The West African Monsoon system (WAM)

The West African Monsoon system (WAM)

Introduction

A monsoon is a coupled atmosphere-ocean-continent system. Several geographical specificities make the West African monsoon a unique system, with the only possible analogue being the Australian monsoon, with however a much smaller continent: West Africa is located near the equator, its reliefs are low, it is surrounded by water on three of its sides (Atlantic to the south and west, Mediterranean Sea to the north), and encompasses, to the north, the largest desert in the world, the Sahara. Its quasi-zonal configuration makes it, at first order, a two-dimensional system.

Conceptual model

1. Main actors of the WAM system

During the boreal summer, the African continent heats up rapidly and becomes warmer than the waters of the equatorial eastern Atlantic in the Gulf of Guinea. This thermal contrast between two surfaces with very different inertias induces a response from the atmosphere on a large scale. A regional-scale “sea breeze” forms, allowing the penetration of a cool, humid south-westerly oceanic air flow called the monsoon flow over the African continent. The latter, going up towards the northeast, encounters in the north of the Sahel a flow of air that is on the contrary hot and dry, coming from the Sahara, as schematically shown in the figure opposite. Monsoon rains occur on the continent in the (grey) zone of interaction between these two air masses.

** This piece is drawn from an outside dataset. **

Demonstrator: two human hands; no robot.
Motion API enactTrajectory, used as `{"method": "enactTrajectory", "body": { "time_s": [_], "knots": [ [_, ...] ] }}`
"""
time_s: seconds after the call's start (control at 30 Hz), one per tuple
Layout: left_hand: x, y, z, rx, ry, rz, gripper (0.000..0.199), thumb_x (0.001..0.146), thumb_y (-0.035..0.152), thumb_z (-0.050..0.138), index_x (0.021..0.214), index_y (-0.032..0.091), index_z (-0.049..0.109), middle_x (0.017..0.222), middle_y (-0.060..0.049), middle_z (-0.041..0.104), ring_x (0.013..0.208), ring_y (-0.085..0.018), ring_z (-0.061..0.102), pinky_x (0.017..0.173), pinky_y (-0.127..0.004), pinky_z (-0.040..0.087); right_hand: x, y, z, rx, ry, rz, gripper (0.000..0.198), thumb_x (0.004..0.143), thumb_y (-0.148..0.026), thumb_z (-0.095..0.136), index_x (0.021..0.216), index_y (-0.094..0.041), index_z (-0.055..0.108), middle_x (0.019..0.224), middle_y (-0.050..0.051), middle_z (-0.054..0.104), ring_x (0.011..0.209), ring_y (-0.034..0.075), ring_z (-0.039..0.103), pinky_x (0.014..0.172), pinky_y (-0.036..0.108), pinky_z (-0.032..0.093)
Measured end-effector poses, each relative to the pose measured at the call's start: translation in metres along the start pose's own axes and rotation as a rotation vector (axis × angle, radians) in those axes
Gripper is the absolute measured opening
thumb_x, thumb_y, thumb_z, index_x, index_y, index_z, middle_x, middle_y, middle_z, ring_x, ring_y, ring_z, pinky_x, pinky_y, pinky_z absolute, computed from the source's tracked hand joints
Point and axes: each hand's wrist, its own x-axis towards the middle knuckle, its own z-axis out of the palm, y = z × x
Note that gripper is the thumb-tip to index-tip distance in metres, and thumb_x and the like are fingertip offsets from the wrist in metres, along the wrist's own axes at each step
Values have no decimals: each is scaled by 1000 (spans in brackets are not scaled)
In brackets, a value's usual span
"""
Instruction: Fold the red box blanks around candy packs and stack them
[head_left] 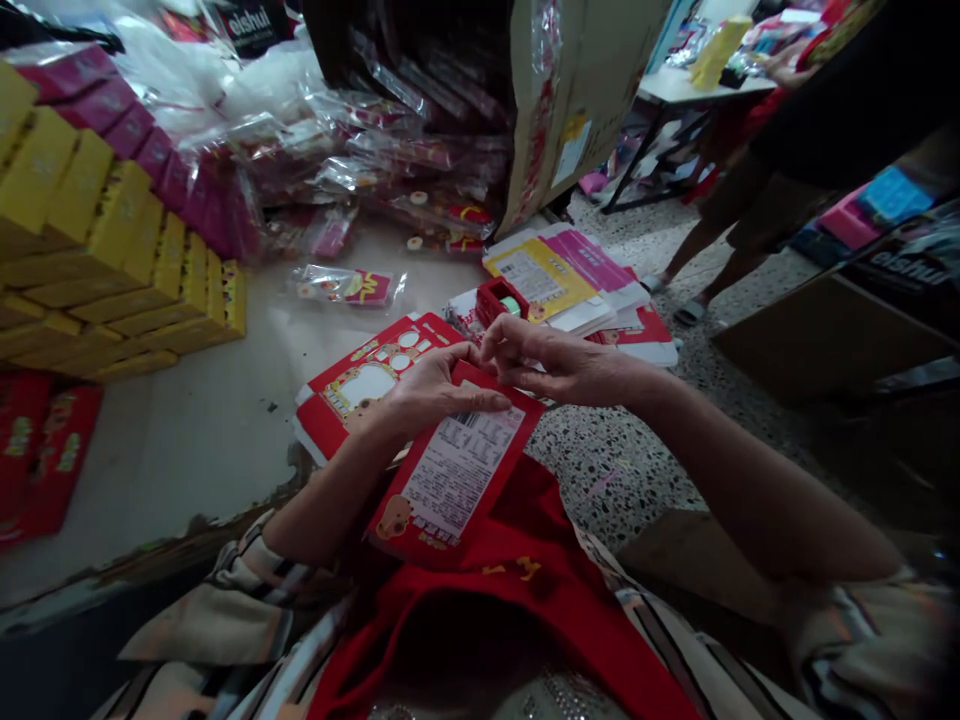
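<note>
My left hand (pixel 431 392) is closed on a flat red box (pixel 457 465) with its thumb across the front. The box is tilted over my lap and shows a white printed label and a small bear picture. My right hand (pixel 555 362) is at the box's far end, fingers bent and pressed together close to my left fingertips; what they pinch is hidden. Just beyond it sits a red tape dispenser (pixel 501 300) with a pale green roll. Under and beside my left hand lies a flat red carton (pixel 360 385) with white cut-out shapes.
Yellow boxes (pixel 112 250) and magenta boxes (pixel 139 120) are stacked at left, with red boxes (pixel 49 450) below. Plastic-wrapped packs (pixel 349 287) lie on the table before a large cardboard box (pixel 577 110). Flat yellow and pink cartons (pixel 555 270) lie ahead. A person (pixel 750 190) stands at right.
</note>
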Motion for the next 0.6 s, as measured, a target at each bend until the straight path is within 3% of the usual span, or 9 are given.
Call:
{"method": "enactTrajectory", "body": {
  "time_s": [0.17, 0.27, 0.37, 0.43, 0.53, 0.6],
  "knots": [
    [-19, 0, -8, -29, -45, 14, 51, 58, 30, 96, 91, 19, 60, 75, 2, 70, 61, -12, 64, 56, -23, 50, 6, 5, 13, 57, -18, 15, 17, 94, -21, 64, 110, -23, 58, 84, -2, 58, 72, 13, 49, 65, 26, 41],
    [-38, -6, -20, -57, -55, 17, 54, 59, 31, 97, 95, 19, 58, 72, 4, 64, 58, -9, 57, 53, -19, 47, 13, 12, 31, 226, -26, 112, 35, 90, -33, 75, 116, -23, 53, 72, -7, 50, 60, 11, 41, 54, 24, 34],
    [-70, 2, -43, -58, -48, 85, 63, 54, 27, 100, 100, 19, 57, 84, 2, 66, 62, -9, 59, 54, -19, 48, 33, 19, 58, 432, -119, 183, 50, 82, -43, 84, 116, -23, 52, 65, -12, 36, 53, 8, 29, 48, 23, 24],
    [-100, 19, -69, 12, -24, 176, 59, 60, 24, 98, 104, 19, 58, 89, 0, 68, 65, -11, 63, 57, -21, 51, 60, 24, 76, 465, -178, 179, 51, 82, -47, 82, 115, -22, 53, 63, -12, 37, 52, 9, 30, 48, 23, 24],
    [-146, 53, -119, 123, 105, 366, 46, 74, 16, 89, 110, 23, 61, 99, -3, 71, 81, -17, 69, 76, -28, 59, 129, 35, 88, 149, -7, 161, 36, 87, -43, 76, 108, -20, 59, 67, -7, 50, 58, 12, 45, 53, 24, 34],
    [-168, 64, -152, 220, 242, 555, 40, 74, 11, 86, 103, 24, 62, 97, -2, 72, 94, -21, 68, 100, -39, 56, 186, 46, 83, -281, 172, 249, 24, 91, -40, 69, 103, -19, 66, 81, 0, 66, 71, 15, 60, 63, 25, 44]
  ]
}}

In spring, the strengthening of the south-easterly trade winds coming from the southern hemisphere and associated with the St Helena anticyclone, favors by vertical mixing and horizontal transport the formation of a cold tongue in the Gulf of Guinea (ocean area in blue), near the equator. Under the effect of the ocean-continent thermal contrast, the southeast trade winds can cross the equator (blue arrows), and become a southwest wind under the action of the earth’s rotation. They enter the continent where they then feed the monsoon flow in the lower layers of the atmosphere (1-2 km). The continental warming is maximum over the Sahara, where an immense dome of warm air is installed, that can reach a thickness of 4-5 km, and called Saharan Thermal Depression (HL thereafter for Heat Low). This surface depression allows, at the level of the Inter Tropical Front (ITF around 20°N), the convergence between the cool and humid monsoon flow and the trade winds from the north, hot and dry (Harmattan – red arrows), coming from the Mediterranean Sea and North Atlantic.


The main actors of the West African monsoon (a). A flow of humid and cold air arrives from the Gulf of Guinea (in blue) via the trade winds (blue arrows) and collides with a mass of warm air, the Saharan thermal depression (in yellow) where the Harmattan circulates (red arrows). The resulting rain zone (in grey) is traversed by the African Easterly Jet (AEJ black arrow). In fact, this jet oscillates (b) and forms a wave where convective systems nest.

The strong thermal contrast between these two air masses in the Sahelian band is responsible for the formation of the African Easterly Jet (AEJ) at an altitude of 4 km. This is an average pattern, but in reality, this jet cannot remain straight and constant. Weakly unstable and under the effect of external forcings such as convection, it oscillates around its mean position while propagating westward at speeds of the order of 800 km/day thus forming the African Easterly Waves (AEWs thereafter). With a wavelength of 2000 to 3000 km, their passage is associated with time oscillations of the order of 4-5 days.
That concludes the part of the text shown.